# Paddy's Brewery Saturday Session May 2nd 2009



## Gerard_M (9/4/09)

G'day Brewer's 

Some of you may have heard that I am back brewing at Paddy's Brewery. It has been five years since I first started brewing at Paddy's Brewery & it is great to be back. Paddy's is one of the Sydney beer scenes best-kept secrets. Located in The Markets Hotel on Parramatta Road at Flemington, it is as close to Flemington Markets as you can get. 

After four weeks we are getting our full range of beers back on tap, including the Choc Porter, Pale Ale, Wheat Beer & the star of the show our Gold Medal winning Paddy's Pilsner. I was back in Sydney in December '08 to brew for Paddy's and those beers were entered in the 2009 Australian International Beer Awards where we picked up a gold medal for the Paddy's Pilsner as well as a silver for the Pale & bronze for the Choc Porter. 

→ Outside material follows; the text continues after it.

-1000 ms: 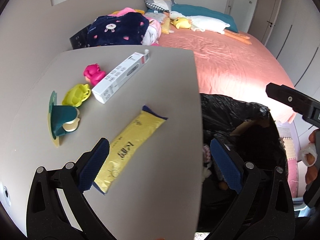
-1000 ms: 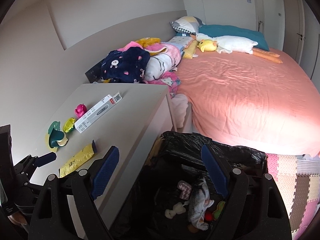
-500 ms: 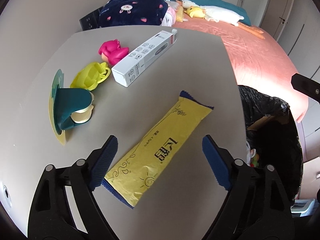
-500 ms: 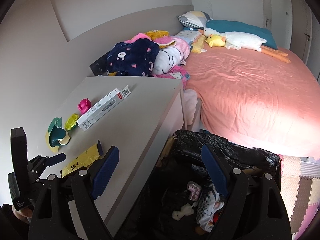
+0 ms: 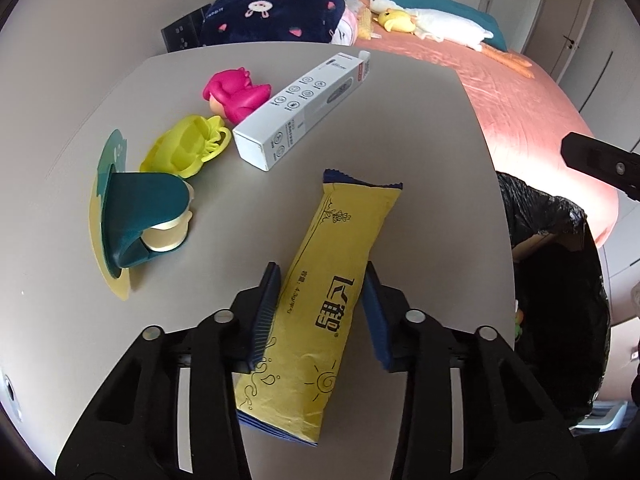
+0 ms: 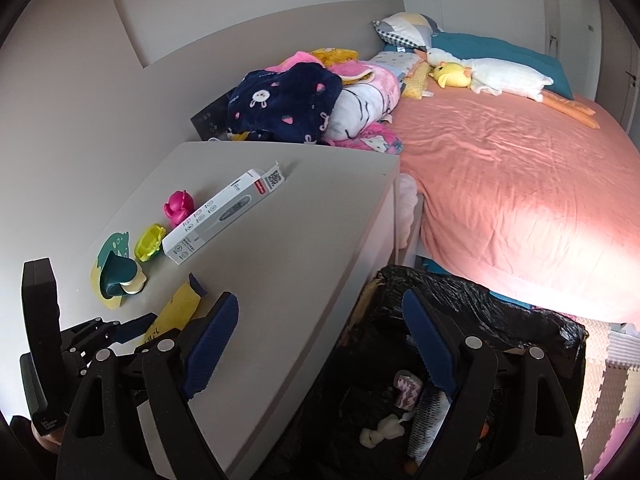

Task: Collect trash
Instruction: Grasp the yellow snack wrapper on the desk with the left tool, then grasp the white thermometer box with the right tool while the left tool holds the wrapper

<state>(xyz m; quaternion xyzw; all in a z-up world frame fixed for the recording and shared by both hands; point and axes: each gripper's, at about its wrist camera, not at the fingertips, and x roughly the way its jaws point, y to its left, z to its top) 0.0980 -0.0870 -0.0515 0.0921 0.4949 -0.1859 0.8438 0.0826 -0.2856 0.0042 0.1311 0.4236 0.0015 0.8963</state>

To celebrate our Gold Medal winning Pilsner, we will be holding a Saturday afternoon tasting session on Saturday May 2nd from 1pm. A great lunch menu is available for all the family. We are kicking off with this event to promote Paddy's as a venue where the whole family can enjoy a meal and relax - something that is very hard to do when eating out with kids! 
Kids will eat free (from our new healthy kids menu) with the purchase of an adult meal as well as kids entertainment from 1.30pm-3.30pm. 

Some of you may not have seen the large beer garden areas, including the grassed area beside the bistro. I worked there for two years without even knowing there was a fountain/water feature outside. On tap will be : Pilsner, Choc Porter, Pale Ale, Wheat, IPA, Lager, & our light beer, The Unleaded - & only $2 per middy. 

Brew-Crew Days - You & four friends spend a day in the brewery. You crush the grain, mash-in, ask the brewer any brewing or cricket related question you can think of, shovel out the mash tun, throw some hops in the kettle, pitch some yeast in the fermentor and lunch in the bistro with a few beers. We are giving away our first Brew-Crew day as a lucky door prize on May 2nd, simply purchase a Paddy's beer to go in the draw

Stay tuned for upcoming events - tasting nights, beer dinner & brew crew sessions. If you have any other suggestions, please drop me a line.


Hope to see you there.

Cheers 
Gerard

If you love beer & want to add others to our mailing list, please email [email protected] with the name & email address.


----------



## Pumpy (9/4/09)

Great News Gerard that sounds good value I will be there. 

better than the Taphouse spent a hundred bucks and still came out sober "Ever get the feeling you've been cheated? .... Lydon


Pumpy


----------



## Edgecliff Brewer (10/4/09)

Welcome back Gerard. I can't be there but will endeavour to come in the next few months.


----------



## Stuster (10/4/09)

Sounds great, Gerard. Looking forward to getting out there sometime soon. :beer:


----------



## Barry (10/4/09)

Hope to get there. Is Strathfield the best station to get off? Also congratulations on the medals Gerard, well deserved :beer: :beer:


----------



## Stuster (10/4/09)

Barry said:


> Hope to get there. Is Strathfield the best station to get off?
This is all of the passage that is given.